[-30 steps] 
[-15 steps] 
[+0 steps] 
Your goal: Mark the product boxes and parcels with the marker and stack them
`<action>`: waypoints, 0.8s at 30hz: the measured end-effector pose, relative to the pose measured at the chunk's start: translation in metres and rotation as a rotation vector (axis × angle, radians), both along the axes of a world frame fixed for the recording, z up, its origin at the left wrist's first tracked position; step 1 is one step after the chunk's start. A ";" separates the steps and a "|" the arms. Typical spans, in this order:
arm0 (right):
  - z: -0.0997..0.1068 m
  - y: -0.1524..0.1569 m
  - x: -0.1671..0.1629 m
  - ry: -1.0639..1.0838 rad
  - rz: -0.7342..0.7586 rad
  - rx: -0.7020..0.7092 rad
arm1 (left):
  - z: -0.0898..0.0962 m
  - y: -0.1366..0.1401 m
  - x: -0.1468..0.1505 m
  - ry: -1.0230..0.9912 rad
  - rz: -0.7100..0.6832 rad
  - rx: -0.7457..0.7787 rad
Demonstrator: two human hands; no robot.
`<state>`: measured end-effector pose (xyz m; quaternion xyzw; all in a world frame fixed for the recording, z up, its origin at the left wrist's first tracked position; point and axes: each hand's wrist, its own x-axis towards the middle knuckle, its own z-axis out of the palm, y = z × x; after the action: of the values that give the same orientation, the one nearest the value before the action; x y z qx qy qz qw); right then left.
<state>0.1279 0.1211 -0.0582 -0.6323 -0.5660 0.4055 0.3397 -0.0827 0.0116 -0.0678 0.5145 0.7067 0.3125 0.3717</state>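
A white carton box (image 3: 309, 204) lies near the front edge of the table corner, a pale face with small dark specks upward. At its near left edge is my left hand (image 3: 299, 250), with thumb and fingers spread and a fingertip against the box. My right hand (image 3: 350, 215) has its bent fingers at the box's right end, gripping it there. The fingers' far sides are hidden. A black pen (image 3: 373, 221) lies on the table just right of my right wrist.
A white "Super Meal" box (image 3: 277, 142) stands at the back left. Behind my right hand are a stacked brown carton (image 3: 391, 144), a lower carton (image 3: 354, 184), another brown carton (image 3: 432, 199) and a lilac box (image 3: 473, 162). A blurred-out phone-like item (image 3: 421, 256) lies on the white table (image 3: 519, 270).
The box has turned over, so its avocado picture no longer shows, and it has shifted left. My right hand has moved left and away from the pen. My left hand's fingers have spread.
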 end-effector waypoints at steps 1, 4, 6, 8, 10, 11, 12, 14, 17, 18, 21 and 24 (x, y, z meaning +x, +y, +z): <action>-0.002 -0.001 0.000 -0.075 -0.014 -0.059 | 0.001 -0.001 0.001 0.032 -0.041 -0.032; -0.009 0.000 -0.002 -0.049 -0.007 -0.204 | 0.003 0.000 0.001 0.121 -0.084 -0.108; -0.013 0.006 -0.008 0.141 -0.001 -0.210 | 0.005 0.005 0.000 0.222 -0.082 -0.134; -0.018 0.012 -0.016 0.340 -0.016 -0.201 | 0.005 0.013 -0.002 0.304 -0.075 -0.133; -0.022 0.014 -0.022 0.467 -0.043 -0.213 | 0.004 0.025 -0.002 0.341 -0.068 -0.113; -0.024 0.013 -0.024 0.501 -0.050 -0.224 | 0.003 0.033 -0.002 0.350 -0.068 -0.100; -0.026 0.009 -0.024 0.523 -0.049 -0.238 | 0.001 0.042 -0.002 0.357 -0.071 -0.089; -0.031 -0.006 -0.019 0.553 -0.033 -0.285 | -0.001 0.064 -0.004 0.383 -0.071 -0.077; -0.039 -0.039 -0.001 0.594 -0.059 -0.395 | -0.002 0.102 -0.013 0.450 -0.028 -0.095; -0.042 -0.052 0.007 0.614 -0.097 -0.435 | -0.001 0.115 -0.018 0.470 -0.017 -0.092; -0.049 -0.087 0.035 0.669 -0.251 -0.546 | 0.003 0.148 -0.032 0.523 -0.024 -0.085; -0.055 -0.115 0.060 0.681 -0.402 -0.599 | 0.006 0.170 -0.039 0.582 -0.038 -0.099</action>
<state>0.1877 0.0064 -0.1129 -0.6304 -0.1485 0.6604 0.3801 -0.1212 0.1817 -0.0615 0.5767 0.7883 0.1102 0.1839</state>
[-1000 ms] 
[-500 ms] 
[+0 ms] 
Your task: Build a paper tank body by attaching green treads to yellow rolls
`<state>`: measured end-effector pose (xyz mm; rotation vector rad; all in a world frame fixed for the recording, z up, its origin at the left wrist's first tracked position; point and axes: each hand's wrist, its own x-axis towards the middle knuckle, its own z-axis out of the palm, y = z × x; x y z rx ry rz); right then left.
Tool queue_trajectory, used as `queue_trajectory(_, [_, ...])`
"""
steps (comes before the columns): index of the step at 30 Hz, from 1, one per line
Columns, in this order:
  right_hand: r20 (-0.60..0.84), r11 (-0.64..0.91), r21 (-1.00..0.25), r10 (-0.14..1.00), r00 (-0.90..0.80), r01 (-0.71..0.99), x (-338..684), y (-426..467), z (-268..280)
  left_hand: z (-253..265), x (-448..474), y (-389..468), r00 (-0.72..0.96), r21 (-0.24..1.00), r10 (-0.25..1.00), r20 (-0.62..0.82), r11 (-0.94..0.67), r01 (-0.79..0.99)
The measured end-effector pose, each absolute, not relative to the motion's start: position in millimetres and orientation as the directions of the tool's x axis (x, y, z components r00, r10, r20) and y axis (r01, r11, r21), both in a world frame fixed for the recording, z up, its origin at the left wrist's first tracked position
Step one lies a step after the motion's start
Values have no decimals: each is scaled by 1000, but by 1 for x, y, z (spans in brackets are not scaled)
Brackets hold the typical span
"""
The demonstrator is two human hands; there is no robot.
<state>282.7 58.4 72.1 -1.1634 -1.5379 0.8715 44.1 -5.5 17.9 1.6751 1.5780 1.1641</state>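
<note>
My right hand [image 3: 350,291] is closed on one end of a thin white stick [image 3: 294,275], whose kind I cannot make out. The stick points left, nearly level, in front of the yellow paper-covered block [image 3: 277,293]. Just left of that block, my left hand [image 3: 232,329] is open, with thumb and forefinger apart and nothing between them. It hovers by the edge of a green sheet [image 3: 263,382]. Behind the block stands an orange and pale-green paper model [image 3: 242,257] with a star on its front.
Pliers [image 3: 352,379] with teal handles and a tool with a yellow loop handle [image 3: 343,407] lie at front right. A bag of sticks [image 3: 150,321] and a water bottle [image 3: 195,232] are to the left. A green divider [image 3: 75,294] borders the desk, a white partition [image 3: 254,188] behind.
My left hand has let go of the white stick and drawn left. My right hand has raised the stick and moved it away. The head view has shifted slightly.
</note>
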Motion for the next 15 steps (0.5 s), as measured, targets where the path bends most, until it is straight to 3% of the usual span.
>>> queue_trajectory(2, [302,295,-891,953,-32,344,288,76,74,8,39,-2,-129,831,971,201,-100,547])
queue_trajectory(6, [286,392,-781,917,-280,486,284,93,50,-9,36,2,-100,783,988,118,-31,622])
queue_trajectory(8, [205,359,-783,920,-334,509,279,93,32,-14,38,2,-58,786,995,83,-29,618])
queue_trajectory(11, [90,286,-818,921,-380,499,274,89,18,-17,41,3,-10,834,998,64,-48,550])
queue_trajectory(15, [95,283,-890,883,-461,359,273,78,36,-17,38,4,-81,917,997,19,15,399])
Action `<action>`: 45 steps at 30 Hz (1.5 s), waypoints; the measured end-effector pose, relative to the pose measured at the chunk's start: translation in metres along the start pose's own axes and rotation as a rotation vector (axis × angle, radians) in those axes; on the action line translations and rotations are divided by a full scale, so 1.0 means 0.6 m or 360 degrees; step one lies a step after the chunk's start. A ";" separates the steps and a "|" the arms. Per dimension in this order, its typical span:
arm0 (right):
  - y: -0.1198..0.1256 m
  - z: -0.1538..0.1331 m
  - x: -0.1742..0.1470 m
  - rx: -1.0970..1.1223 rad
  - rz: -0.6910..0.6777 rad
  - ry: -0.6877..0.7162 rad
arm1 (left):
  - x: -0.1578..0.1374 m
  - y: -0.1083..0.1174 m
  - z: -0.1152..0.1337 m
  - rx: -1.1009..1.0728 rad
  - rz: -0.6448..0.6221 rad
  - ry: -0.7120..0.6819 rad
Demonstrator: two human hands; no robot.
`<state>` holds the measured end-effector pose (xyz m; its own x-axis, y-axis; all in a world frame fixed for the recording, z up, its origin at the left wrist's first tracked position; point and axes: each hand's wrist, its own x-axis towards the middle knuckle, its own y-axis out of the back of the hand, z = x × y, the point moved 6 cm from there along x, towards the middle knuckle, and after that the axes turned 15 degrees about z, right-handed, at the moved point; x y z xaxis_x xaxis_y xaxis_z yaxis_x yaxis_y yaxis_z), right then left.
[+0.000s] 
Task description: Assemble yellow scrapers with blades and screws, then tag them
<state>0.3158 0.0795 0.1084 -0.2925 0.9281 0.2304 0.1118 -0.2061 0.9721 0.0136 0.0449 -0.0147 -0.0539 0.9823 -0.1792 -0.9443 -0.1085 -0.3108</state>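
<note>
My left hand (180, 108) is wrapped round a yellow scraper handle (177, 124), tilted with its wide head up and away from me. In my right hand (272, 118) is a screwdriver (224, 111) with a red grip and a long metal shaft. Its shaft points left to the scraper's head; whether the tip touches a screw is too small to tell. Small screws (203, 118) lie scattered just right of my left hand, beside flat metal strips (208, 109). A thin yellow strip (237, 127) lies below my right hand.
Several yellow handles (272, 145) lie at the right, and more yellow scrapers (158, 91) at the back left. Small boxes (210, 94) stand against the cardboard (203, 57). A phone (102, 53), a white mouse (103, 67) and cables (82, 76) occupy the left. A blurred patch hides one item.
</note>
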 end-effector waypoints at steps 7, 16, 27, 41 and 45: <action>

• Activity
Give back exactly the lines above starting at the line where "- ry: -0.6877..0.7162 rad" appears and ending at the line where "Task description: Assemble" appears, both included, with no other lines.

• Task answer
  - ry: -0.6877..0.7162 rad
arm1 (left):
  - x: -0.1578..0.1374 m
  - y: -0.1083..0.1174 m
  - z: -0.1152..0.1337 m
  - rx: -1.1009..1.0728 rad
  - rz: -0.6448..0.6221 rad
  - ry: -0.7120..0.6819 rad
Demonstrator: two human hands; no robot.
`<state>` holds the measured end-effector pose (xyz m; its own x-axis, y-axis; all in a world frame fixed for the recording, z up, its origin at the left wrist's first tracked position; point and axes: each hand's wrist, its own x-axis towards the middle knuckle, its own y-axis out of the back of the hand, z = x × y, the point moved 6 cm from there along x, towards the middle knuckle, and after that the axes turned 15 degrees about z, right-handed, at the moved point; x y z xaxis_x xaxis_y xaxis_z yaxis_x yaxis_y yaxis_z), right then left.
[+0.000s] 
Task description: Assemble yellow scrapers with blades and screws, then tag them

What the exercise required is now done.